Disamping itu Warpani dalam Noorwahyuni (2006) menyebutkan bahwa harga lahan menjadi salah satu faktor yang mempengaruhi perubahan penggunaan lahan karena harga lahan cenderung mempengaruhi perubahan pemanfaatan lahan pada kawasan yang harga lahannya masih rendah. Sarah K. dalam Sanggono (1993) juga menambahkan bahwa perubahan guna lahan berkaitan erat dengan perubahan nilai lahan karena ada korelasi positif antara penggunaan lahan dan nilai lahan. Penyediaan lahan yang sangat terbatas untuk mencukupi kebutuhan-kebutuhan dari pihak masyarakat, pemerintah maupun swasta cenderung mengakibatkan kenaikan harga lahan yang selanjutnya mendorong meluasnya spekulasi tanah sehingga menyebabkan pola penggunaan lahan yang kurang efisien di perkotaan. Didukung pula dengan kondisi masyarakatnya yang apabila dalam kondisi perekonomian yang cukup rendah dan fungsi lahan semula yang semakin tidak produktif, cenderung rentan terhadap berbagai tawaran terhadap harga lahan yang bernilai tinggi sehingga mengakibatkan kegiatan alih fungsi lahan akan terus meningkat. Berdasarkan hal tersebut, maka harga lahan menjadi salah satu pertimbangan yang juga berpengaruh terhadap eksistensi kawasan minapolitan, sehingga dalam penelitian ini didapatkan variabel nilai lahan kawasan minapolitan.

Selain itu faktor-faktor yang mendorong perubahan penggunaan lahan adalah politik, ekonomi, dan demografi (McNeill et al, 1998). Menurut Warpani dalam Noorwahyuni (2006) salah satu faktor yang dapat mempengaruhi perubahan pemanfaatan lahan dalam perkembangannya adalah jumlah penduduk, dimana perkembangan jumlah penduduk akan

31

berpotensi meningkatkan kebutuhan lahan.

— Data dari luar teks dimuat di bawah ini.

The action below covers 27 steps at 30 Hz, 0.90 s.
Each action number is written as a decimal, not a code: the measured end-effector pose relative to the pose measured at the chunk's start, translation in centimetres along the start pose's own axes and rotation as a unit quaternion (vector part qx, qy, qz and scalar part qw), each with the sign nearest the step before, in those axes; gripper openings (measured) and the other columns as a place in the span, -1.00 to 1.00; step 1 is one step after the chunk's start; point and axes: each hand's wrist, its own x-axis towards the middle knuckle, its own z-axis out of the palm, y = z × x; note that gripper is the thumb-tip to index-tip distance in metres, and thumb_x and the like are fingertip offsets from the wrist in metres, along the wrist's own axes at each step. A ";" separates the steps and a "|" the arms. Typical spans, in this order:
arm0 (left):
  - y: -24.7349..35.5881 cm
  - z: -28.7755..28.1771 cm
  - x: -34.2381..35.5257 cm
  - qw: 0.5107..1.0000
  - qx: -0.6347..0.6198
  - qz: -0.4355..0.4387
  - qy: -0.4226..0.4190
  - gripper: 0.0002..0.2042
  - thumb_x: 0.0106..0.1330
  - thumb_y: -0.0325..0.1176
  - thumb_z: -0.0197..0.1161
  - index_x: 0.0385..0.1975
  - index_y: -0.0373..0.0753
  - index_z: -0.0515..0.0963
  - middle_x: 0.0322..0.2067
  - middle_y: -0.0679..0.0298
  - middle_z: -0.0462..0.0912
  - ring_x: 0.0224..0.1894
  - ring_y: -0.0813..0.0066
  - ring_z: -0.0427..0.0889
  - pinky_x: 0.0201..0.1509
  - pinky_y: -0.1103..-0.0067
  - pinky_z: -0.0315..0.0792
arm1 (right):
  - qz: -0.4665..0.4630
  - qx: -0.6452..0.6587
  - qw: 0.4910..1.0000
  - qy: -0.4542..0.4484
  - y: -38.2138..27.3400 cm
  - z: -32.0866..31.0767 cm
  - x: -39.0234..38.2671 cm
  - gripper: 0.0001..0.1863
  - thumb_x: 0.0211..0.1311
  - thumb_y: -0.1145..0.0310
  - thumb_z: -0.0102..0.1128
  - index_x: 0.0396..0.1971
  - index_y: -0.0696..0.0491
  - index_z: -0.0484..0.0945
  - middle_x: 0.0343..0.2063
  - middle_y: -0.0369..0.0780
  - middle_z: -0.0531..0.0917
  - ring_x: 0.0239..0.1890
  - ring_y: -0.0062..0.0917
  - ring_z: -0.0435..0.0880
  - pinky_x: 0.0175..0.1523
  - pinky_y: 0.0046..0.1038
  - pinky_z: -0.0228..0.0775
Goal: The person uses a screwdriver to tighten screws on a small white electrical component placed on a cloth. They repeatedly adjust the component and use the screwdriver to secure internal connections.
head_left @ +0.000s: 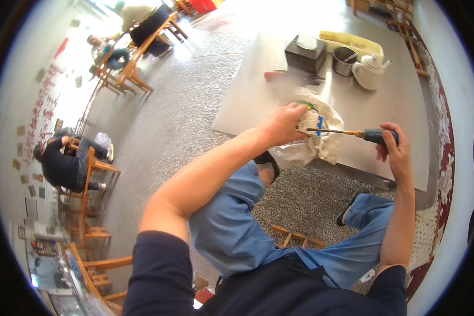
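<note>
My left hand (288,120) is closed on a small white device (308,119) with a blue part and a green-yellow piece, over a crumpled off-white cloth (331,148) at the near edge of the table. My right hand (396,145) grips the dark handle of a screwdriver (374,135), its long shaft pointing left with the tip at the device. A red-handled tool (274,76) lies behind the cloth, partly blurred.
The table (234,102) bears a black tissue box (303,60), a yellow tray (342,38), a metal cup (341,66) and a white kettle (367,75). People (63,166) sit on wooden chairs (89,208) at left and upper left. A wall (442,68) borders the right.
</note>
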 end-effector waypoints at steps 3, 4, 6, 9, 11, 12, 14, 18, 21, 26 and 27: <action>-0.4 0.2 0.2 1.000 0.002 -0.016 -0.018 -0.38 0.02 -0.23 0.58 0.08 -0.27 0.46 -0.02 -0.08 0.57 0.08 -0.13 0.59 0.19 0.21 0.50 | -0.025 0.017 0.999 0.010 -0.3 1.3 0.2 -0.57 0.38 0.39 0.16 0.21 0.12 0.45 -0.26 -0.21 0.62 -0.39 -0.67 0.56 -0.43 -0.67 0.36; -0.7 0.5 0.4 1.000 -0.001 -0.017 -0.024 -0.38 0.02 -0.20 0.58 0.06 -0.27 0.46 -0.04 -0.09 0.57 0.07 -0.13 0.59 0.19 0.21 0.51 | -0.055 0.021 0.998 0.020 -0.4 1.7 0.0 -0.58 0.39 0.39 0.15 0.20 0.13 0.46 -0.28 -0.23 0.62 -0.43 -0.67 0.56 -0.45 -0.68 0.34; 0.1 0.1 0.7 0.998 0.027 -0.023 -0.042 -0.35 0.02 -0.17 0.59 0.10 -0.28 0.47 0.00 -0.09 0.55 0.10 -0.11 0.57 0.19 0.21 0.50 | -0.079 0.039 0.995 0.045 -0.1 2.0 -0.1 -0.60 0.40 0.40 0.13 0.20 0.14 0.46 -0.35 -0.25 0.61 -0.51 -0.70 0.51 -0.50 -0.69 0.28; 0.5 -0.2 1.0 0.997 0.036 -0.041 -0.059 -0.31 0.03 -0.11 0.58 0.13 -0.27 0.47 0.03 -0.09 0.54 0.11 -0.12 0.56 0.20 0.21 0.48 | -0.039 0.002 0.998 0.043 -0.7 1.3 0.1 -0.58 0.39 0.41 0.13 0.21 0.16 0.45 -0.38 -0.28 0.58 -0.52 -0.71 0.48 -0.51 -0.69 0.25; 0.8 -0.1 1.2 0.997 0.035 -0.038 -0.062 -0.29 0.03 -0.06 0.57 0.14 -0.27 0.45 0.04 -0.09 0.53 0.12 -0.12 0.56 0.20 0.20 0.49 | 0.016 0.007 0.999 0.035 0.2 0.6 0.6 -0.59 0.40 0.40 0.12 0.21 0.16 0.45 -0.40 -0.29 0.57 -0.53 -0.72 0.47 -0.52 -0.69 0.24; 0.9 -0.2 1.2 0.996 0.035 -0.045 -0.064 -0.29 0.03 -0.05 0.57 0.15 -0.27 0.45 0.04 -0.09 0.53 0.12 -0.13 0.56 0.19 0.20 0.49 | 0.043 0.009 0.999 0.031 0.5 0.4 0.8 -0.59 0.41 0.39 0.12 0.20 0.16 0.46 -0.41 -0.29 0.57 -0.54 -0.72 0.47 -0.52 -0.69 0.24; 0.6 0.0 1.3 0.995 0.032 -0.058 -0.072 -0.27 0.04 -0.05 0.56 0.17 -0.27 0.43 0.04 -0.10 0.52 0.12 -0.13 0.56 0.19 0.20 0.49 | -0.012 0.047 0.997 0.064 -0.2 2.2 0.3 -0.58 0.44 0.32 0.13 0.21 0.16 0.45 -0.44 -0.29 0.58 -0.55 -0.72 0.48 -0.53 -0.70 0.23; 1.0 0.3 1.8 0.997 0.032 -0.036 -0.065 -0.23 0.04 -0.03 0.56 0.21 -0.28 0.40 0.05 -0.14 0.52 0.13 -0.16 0.56 0.19 0.18 0.49 | -0.015 0.062 0.998 0.001 0.1 0.0 0.1 -0.52 0.46 0.25 0.16 0.26 0.17 0.42 -0.33 -0.25 0.63 -0.49 -0.70 0.53 -0.50 -0.69 0.27; 1.1 0.1 1.8 0.996 0.029 -0.047 -0.077 -0.20 0.05 0.00 0.55 0.24 -0.28 0.37 0.07 -0.17 0.50 0.14 -0.18 0.55 0.20 0.16 0.49 | 0.080 0.019 0.997 -0.008 1.8 -0.9 1.4 -0.47 0.38 0.36 0.17 0.31 0.17 0.37 -0.21 -0.22 0.61 -0.46 -0.68 0.54 -0.48 -0.67 0.30; 1.4 -0.6 1.4 0.993 0.029 -0.063 -0.099 -0.17 0.10 0.08 0.49 0.28 -0.29 0.35 0.13 -0.18 0.48 0.20 -0.16 0.52 0.25 0.17 0.47 | 0.004 0.090 0.996 -0.011 -0.6 1.1 0.0 -0.45 0.43 0.30 0.21 0.32 0.17 0.35 -0.14 -0.19 0.59 -0.45 -0.66 0.55 -0.48 -0.66 0.31; 1.5 -0.5 1.6 0.993 0.032 -0.062 -0.098 -0.17 0.11 0.10 0.48 0.29 -0.29 0.34 0.14 -0.18 0.47 0.21 -0.16 0.51 0.26 0.17 0.46 | 0.012 0.093 0.995 -0.030 -0.1 0.2 0.2 -0.44 0.42 0.31 0.21 0.33 0.17 0.34 -0.11 -0.19 0.59 -0.43 -0.66 0.56 -0.47 -0.66 0.32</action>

Lambin dkk (2001) dalam Wijaksono (2012) juga menyebutkan bahwa salah satu aspek yang mempengaruhi terjadi perubahan penggunaan lahan atau konversi lahan adalah demografi, dimana perubahan demografi memiliki dampak besar pada konversi lahan bukan hanya berdasarkan pertumbuhan kelahiran atau kematian saja, melainkan juga perubahan struktur rumah tangga dan terutama urbanisasi serta migrasi.

Berdasarkan pendapat Warpani dan Lambin dkk (2001) diatas, didapatkan bahwa jumlah penduduk yang selalu mengalami perubahan mengakibatkan kebutuhan ruang sebagai wadah kegiatan perkotaan juga akan mengalami perubahan secara terus menerus. Ruang dalam hal ini adalah lahan, keberadaannya tidak dapat dipisahkan dengan perkembangan kehidupan manusia, karena lahan merupakan wadah tempat berlangsungnya berbagai aktivitas untuk menjamin kelangsungan hidup manusia. Oleh karena itu, dinamika kehidupan sejumlah penduduk di suatu daerah akan tercermin hubungan interaksi aktivitas penduduk dengan lingkungannya. Sehingga jumlah penduduk yang semakin meningkat menjadi salah satu hal yang harus dipertimbangkan dalam pengaruhnya terhadap perubahan penggunaan lahan di perkotaan. Maka dalam penelitian ini didapatkan salah satu indikator terkait pertimbangan jumlah penduduk yang semakin meningkat di dalam kawasan minapolitan adalah berupa indikator pertumbuhan penduduk, yang dapat dilihat dari variabel tingkat pertumbuhan penduduk.